*Work instructions*. Line by line, return everything in the listing exactly.

Segment Start: Supplied information

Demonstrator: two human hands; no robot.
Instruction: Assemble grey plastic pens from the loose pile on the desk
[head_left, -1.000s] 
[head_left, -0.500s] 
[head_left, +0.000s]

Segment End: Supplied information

*Problem solution*.
Demonstrator: two human hands; no robot.
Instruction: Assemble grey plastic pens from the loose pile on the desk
[head_left, -1.000s] 
[head_left, -0.500s] 
[head_left, +0.000s]

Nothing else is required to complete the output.